PROBLEM TO SOLVE >>
State the count of lines below in which the word "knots" appears, and add nothing.

GIVEN INFORMATION >>
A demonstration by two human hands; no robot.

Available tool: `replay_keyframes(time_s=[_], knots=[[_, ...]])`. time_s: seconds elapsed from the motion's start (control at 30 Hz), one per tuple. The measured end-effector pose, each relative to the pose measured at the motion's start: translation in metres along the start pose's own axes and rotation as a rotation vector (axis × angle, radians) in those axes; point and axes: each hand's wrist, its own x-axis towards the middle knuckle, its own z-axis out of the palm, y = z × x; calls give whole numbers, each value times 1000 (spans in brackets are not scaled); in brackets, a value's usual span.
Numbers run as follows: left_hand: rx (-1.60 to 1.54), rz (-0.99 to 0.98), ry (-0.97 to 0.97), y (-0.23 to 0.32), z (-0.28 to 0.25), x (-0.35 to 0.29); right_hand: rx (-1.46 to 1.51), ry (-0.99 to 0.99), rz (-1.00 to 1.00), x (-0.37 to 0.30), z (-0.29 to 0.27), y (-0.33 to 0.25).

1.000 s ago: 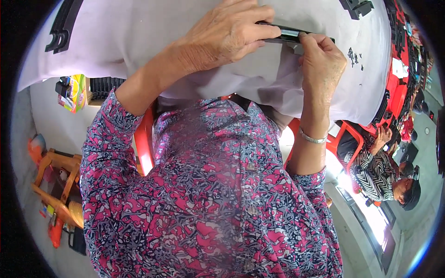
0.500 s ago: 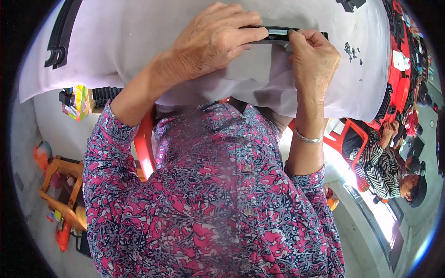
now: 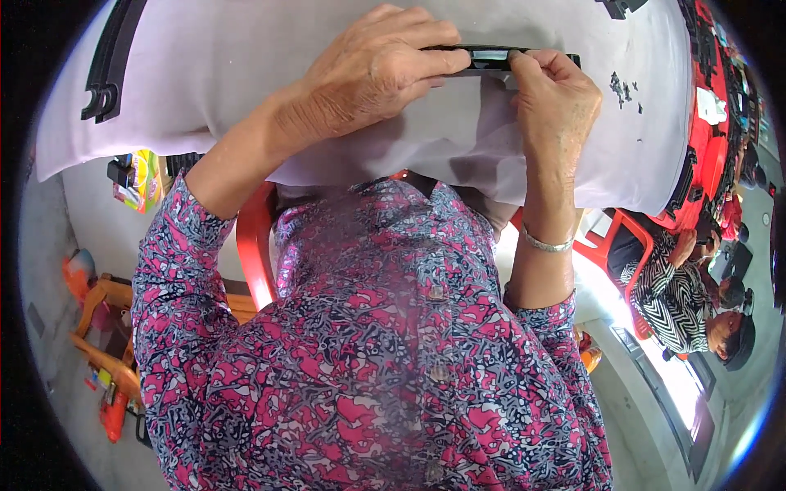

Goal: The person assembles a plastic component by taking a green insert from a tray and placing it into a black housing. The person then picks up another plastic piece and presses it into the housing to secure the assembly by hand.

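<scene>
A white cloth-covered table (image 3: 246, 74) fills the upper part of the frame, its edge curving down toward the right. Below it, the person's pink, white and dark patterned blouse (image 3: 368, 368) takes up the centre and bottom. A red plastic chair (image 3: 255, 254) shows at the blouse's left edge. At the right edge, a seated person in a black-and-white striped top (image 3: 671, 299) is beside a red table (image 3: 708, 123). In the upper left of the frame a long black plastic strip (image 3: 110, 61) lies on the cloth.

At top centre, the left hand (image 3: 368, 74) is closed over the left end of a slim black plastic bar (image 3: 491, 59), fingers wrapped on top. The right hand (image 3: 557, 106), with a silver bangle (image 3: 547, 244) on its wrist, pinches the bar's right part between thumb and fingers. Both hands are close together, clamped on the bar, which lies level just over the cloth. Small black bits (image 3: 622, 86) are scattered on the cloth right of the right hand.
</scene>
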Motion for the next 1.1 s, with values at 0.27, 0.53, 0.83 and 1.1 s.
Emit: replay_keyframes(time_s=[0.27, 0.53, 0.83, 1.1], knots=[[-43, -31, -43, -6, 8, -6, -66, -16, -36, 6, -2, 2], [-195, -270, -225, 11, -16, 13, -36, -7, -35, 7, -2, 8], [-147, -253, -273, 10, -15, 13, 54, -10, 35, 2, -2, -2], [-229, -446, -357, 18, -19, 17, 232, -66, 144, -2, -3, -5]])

RESPONSE AREA >>
2